I wasn't convinced by this argument back in October and I still aren't.
Firstly, it shouldn't be what users of SQL will expect. I think you're
generalising from one case and it's not representative. Nobody writing
an SQL query directly will ever be writing "foo=NULL" in their queries.
It's just a waste of keystrokes and processor time. It's guaranteed to
never match anything but will often disguise a bug, since a quick
eye-scan might not notice the "=" since we often assume a seasoned SQL
coder isn't going to make that blunder and just notice the column name
and the NULL check. So I don't buy the argument that an SQL coder is
going to expect such a construct to ever be created. I certainly don't
and I've written more than a few thousand lines of SQL in my years
(again, it's one example, but don't focus on that; look at the logic of
why this isn't going to be a construct that is ever used).
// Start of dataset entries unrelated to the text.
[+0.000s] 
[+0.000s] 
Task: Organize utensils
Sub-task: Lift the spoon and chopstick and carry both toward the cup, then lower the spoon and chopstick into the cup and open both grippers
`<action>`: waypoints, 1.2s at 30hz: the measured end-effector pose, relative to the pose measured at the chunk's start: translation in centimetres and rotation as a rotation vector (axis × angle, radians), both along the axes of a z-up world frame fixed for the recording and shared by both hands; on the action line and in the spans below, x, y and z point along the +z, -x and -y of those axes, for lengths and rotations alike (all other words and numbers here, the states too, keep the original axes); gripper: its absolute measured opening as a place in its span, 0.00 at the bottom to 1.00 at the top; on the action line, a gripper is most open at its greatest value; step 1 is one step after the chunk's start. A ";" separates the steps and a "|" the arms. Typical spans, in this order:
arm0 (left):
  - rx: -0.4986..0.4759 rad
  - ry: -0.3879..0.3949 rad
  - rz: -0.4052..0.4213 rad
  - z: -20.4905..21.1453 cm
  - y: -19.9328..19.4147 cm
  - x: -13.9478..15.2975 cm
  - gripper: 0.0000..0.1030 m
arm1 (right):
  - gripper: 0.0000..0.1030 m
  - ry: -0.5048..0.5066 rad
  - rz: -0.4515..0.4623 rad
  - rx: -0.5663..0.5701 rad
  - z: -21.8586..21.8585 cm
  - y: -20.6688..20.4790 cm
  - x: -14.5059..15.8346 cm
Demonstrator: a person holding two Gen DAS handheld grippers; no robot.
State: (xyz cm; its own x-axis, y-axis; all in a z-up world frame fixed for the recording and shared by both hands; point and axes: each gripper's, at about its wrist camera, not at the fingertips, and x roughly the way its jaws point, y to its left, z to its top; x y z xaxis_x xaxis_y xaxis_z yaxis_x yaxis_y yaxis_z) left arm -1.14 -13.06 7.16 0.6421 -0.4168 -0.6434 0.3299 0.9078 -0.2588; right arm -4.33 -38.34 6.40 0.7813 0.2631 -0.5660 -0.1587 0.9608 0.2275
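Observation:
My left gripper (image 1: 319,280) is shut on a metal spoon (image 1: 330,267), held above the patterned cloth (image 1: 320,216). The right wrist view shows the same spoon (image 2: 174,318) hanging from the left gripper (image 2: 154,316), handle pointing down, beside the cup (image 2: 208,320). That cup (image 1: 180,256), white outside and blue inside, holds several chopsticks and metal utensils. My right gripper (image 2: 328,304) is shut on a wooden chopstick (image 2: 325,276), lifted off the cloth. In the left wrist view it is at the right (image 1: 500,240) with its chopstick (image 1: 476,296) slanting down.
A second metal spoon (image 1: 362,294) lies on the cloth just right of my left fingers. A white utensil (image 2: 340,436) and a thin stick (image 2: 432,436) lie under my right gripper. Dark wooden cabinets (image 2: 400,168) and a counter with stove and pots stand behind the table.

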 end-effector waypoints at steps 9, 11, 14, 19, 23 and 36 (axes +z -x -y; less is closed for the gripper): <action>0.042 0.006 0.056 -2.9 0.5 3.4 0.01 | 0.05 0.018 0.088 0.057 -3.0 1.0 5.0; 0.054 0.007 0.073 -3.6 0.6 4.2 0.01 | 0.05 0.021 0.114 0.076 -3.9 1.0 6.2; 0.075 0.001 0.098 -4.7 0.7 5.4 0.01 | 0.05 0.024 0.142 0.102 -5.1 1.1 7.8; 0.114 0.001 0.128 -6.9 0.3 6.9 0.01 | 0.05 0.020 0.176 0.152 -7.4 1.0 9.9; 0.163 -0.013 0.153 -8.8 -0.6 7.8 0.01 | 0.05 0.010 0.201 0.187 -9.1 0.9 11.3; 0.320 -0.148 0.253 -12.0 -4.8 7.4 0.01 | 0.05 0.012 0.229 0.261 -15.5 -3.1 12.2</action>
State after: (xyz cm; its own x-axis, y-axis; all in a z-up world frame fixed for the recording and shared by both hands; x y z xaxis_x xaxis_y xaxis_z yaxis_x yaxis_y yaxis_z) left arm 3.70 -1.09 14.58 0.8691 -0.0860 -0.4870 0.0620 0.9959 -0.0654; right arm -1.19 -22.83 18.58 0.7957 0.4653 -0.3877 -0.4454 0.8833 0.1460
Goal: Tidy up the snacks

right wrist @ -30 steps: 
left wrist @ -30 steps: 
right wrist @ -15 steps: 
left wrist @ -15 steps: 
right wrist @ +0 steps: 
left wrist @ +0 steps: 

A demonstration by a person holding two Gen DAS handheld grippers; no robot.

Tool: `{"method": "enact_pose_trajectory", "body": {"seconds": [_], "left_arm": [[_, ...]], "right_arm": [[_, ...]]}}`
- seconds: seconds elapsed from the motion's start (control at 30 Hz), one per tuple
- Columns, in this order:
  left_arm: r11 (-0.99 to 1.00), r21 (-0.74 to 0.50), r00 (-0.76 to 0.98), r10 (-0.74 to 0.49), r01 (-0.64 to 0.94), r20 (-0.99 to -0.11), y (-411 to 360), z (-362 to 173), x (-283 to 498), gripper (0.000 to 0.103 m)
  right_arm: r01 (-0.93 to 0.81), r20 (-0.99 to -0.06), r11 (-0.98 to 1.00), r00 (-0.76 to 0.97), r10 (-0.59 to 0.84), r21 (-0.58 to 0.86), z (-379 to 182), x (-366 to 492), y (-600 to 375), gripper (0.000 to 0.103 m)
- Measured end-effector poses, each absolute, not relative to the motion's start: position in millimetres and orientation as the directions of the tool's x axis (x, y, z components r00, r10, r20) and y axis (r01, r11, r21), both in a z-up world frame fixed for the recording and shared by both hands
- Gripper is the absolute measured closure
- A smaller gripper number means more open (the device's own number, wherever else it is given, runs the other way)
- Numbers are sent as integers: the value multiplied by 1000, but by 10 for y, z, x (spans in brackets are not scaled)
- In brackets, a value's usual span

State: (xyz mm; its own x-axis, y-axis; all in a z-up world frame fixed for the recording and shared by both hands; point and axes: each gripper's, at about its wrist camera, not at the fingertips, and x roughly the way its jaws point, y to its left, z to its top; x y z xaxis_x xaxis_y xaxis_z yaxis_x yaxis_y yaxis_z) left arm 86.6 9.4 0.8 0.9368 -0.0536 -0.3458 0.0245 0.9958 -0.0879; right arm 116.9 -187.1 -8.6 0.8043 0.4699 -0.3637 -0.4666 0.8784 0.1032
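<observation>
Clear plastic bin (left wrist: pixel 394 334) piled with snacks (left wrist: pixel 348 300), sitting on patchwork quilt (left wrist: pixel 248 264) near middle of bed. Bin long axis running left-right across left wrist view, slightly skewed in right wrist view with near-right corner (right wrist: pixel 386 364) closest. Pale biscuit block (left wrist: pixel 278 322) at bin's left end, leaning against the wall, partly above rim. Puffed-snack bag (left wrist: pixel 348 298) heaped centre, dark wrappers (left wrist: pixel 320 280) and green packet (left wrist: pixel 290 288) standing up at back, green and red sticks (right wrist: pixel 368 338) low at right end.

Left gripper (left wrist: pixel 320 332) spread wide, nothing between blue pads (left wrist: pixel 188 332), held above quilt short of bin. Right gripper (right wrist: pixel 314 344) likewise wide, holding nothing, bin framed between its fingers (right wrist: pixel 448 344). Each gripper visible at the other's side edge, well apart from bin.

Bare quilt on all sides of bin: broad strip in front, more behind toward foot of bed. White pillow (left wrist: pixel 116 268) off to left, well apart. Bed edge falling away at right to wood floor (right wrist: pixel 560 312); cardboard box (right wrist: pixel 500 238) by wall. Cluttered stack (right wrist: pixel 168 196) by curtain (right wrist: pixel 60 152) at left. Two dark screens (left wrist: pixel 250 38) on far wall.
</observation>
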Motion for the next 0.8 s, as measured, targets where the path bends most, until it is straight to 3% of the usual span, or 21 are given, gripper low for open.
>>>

Secondly, we're talking about the mapping from a Python construct to an
SQL construct, something which doesn't have a natural mapping, so all
constructs are going to be slightly artificial.

On a semantic level "foo=None" (since we can't write "foo is None" in a
function call) can be fairly easily understood as "foo has the special
value None", since it's entirely analogous to "foo=6". At the SQL level,
"foo is NULL" means "foo has the special value NULL". Mapping None to
NULL isn't a huge leap in the trip from Python to SQL, so the whole
process shouldn't be counter-intuitive (yes, there will be exceptions,
but there always are). Remember that we're writing the ORM for Python
coders, so using natural-looking Python behaviour is important.

> I guess you cannot make both groups completely happy, but your proposed
> change is also backwards incompatible and has been explicitly decided
> different before. Can you please reconsider?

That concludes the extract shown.